The plan with adversarial policy is to alternate between policy-evaluation and policy improvement until the policy coming out of the policy-improvement phase no longer yields a different policy.

def policy_iteration(P, gamma = 1.0, theta = 1e-10):
    random_actions = np.random.choice(
        tuple(P[0].keys()), len(p))
    pi = lambda s: {s:a for s,a in enumerate(random_actions)}[s]

    while True:
        old_pi = {s: pi(s) for s in range(len(P))}
        V = policy_evaluation(pi, P, gamma, theta)
        pi = policy_improvement(V, P, gamma)
        if old_pi == {s: pi(s) for s in range(len(P))}:
            break
        
    return V, pi

The value-iteration equation :

\(\begin{align*} v_{k+1}(s) = \underset{a}{max}\sum_{s',r}p(s',r|s,a)[r + \gamma v_k(s')] \end{align*} \\\)

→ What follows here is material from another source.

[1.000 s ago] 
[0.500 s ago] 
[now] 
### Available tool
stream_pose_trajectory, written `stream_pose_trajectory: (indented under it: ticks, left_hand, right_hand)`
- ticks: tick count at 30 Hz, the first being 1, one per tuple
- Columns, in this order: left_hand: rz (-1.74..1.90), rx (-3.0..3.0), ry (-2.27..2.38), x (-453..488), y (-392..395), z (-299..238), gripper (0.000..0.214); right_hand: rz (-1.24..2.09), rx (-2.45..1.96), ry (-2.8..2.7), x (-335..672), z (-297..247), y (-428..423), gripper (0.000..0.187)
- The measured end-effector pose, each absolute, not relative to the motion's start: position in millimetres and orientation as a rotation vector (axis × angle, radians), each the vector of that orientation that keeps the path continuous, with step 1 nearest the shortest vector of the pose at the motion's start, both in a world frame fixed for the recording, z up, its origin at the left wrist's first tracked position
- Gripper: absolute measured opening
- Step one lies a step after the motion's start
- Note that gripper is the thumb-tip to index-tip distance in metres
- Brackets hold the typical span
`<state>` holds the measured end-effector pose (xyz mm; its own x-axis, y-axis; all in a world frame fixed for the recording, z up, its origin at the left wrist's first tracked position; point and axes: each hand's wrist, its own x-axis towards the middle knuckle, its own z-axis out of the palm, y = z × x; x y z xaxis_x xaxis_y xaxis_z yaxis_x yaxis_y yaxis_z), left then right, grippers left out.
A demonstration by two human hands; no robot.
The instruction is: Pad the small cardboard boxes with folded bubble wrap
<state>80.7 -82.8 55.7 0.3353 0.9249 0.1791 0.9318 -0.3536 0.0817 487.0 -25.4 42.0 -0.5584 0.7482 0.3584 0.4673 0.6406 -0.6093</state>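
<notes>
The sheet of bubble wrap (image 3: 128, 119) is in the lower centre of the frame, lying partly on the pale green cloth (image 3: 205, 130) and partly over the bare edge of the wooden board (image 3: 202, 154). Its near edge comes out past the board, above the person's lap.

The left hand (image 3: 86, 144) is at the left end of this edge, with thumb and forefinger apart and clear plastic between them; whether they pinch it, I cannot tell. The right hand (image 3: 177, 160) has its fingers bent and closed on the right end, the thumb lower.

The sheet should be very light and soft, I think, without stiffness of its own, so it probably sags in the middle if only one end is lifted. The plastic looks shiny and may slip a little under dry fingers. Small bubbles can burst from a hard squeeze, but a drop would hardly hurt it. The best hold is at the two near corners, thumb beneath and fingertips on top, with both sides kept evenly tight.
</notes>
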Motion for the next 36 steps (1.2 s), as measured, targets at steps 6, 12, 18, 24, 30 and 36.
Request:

The value-iteration algorithm:

def value_iteration(P, gamma = 1.0, theta = 1e-10):
    V = np.zeros(len(P), dtype = np.float64)
    while True:
        Q = np.zeros((len(P), len(P[0])), dtype=np.float64)
        for s in range(len(P)):
            for a in range(len(P[s])):
                for prob, next_state, reward, done in P[s][a]:
                    Q[s][a] += prob* (reward + gamma * V[next_state] * (not done))
        if np.max(np.abs(V - np.max(Q, axis = 1))) < theta:
            break
        V = np.max(Q, axis = 1)
    pi = lambda s: {s:a for s, a in enumerate(np.argmax(Q, axis=1))}[s]
    return V,  pi